A look at the record reveals a firm that operated with contempt for both investors and the rules. Some of the more serious FINRA violations included chronic violations of minimum net capital requirements, covering up customer complaints, a variety of substandard supervision policies, refusal to produce documents ordered by FINRA, and failure to develop an anti-money laundering program as required by the Bank Secrecy Act.
In 2007, FINRA found that Westrock failed to disclose to investors that it received restricted shares from a company in exchange for the issuance of research reports on that company. They also didn’t disclose that the analysts earned a percentage of the commissions made by the firm on the sale of the underlying stock.
By all accounts Westrock was nothing more than a modern day boiler room and FINRA turned a blind eye by allowing it to continue operating.
Enter State Securities Regulators
In stark contrast to FINRA, state securities regulators were more heavy-handed with Westrock.
In 2002, Westrock applied for registration as a broker-dealer in the state of Alabama. Citing Westrock’s president/CEO’s past disciplinary history, the application was not approved. But that didn’t stop Westrock from doing business in Alabama, and ultimately the Alabama’s securities commission issued a cease and desist order barring them from doing business in their state.
In 2008, the state of Connecticut issued a cease and desist order and fined Westrock. Connecticut concluded that Westrock engaged in dishonest or unethical business practices, sold unregistered securities, employed unregistered agents, and failed to reasonably supervise its brokers.
Connecticut ordered Westrock to cease and desist from selling to Connecticut customers any penny stocks, private placements, and initial public offerings, and forbid Westrock from opening and maintaining option, discretionary, or margin accounts in the state of Connecticut.
Not surprisingly, Westrock violated the terms of the Connecticut cease and desist order and in the summer of 2010 Connecticut regulators revoked Westrock’s registration as a broker dealer and fined the firm $250,000.
The Connecticut action apparently was a deathblow to Westrock and the firm withdrew its registration with FINRA in late 2010. Ironically, months later, FINRA suspended Westrock’s membership for failure to pay FINRA fines.
FINRA is Not the Answer
The Westrock matter paints a vivid picture of how FINRA protects their own, and how they enable rogue broker-dealers to continue even in the face of a well-established pattern of investor abuse.
What’s most shocking is that this activity was allowed to continue in the post Madoff world.

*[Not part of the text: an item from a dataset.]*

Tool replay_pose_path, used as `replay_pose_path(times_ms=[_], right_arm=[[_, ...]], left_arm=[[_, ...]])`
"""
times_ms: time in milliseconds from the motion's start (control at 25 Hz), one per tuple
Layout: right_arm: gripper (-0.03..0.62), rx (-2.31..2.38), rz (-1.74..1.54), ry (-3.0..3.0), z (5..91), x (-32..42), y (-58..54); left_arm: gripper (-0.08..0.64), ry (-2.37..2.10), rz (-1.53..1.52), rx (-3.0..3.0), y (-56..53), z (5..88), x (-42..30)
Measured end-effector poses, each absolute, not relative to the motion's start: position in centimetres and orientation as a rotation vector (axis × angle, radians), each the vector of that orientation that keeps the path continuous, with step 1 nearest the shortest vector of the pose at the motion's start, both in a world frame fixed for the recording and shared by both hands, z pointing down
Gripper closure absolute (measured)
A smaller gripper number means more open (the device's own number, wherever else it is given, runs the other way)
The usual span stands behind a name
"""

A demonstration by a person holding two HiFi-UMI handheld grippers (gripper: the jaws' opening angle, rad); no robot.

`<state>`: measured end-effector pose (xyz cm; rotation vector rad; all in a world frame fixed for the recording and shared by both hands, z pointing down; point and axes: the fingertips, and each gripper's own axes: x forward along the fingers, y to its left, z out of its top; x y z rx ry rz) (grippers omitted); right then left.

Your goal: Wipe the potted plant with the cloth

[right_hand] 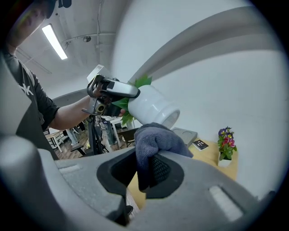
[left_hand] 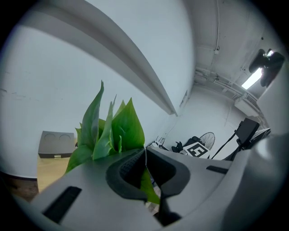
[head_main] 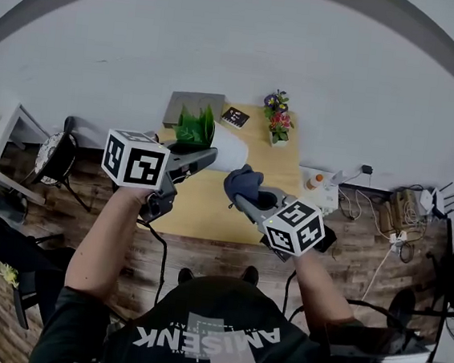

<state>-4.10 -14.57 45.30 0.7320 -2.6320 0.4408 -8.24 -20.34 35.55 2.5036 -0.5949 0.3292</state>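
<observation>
The potted plant hangs in the air on its side, its white pot pointing right and its green leaves pointing left. My left gripper is shut on the leaves at the pot's mouth, and one leaf runs down between the jaws. My right gripper is shut on a bunched blue-grey cloth. The cloth sits just below the pot's base end. I cannot tell whether it touches the pot.
A wooden table lies under both grippers. At its far edge stand a grey box, a black card and a small pot of coloured flowers. A chair is at the left, and cables lie on the floor at the right.
</observation>
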Motion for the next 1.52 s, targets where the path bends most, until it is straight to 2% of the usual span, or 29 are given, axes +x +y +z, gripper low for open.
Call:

Hats off to the regulators in Alabama and Connecticut who protected their residents from the ills of this boiler room.
Congress needs to recognise that FINRA is not the answer, and creating a new SRO for RIAs won’t necessarily increase investor protection. If the SEC needs help supervising RIAs, perhaps they should enlist the help of state securities regulators, they seem to understand investor protection.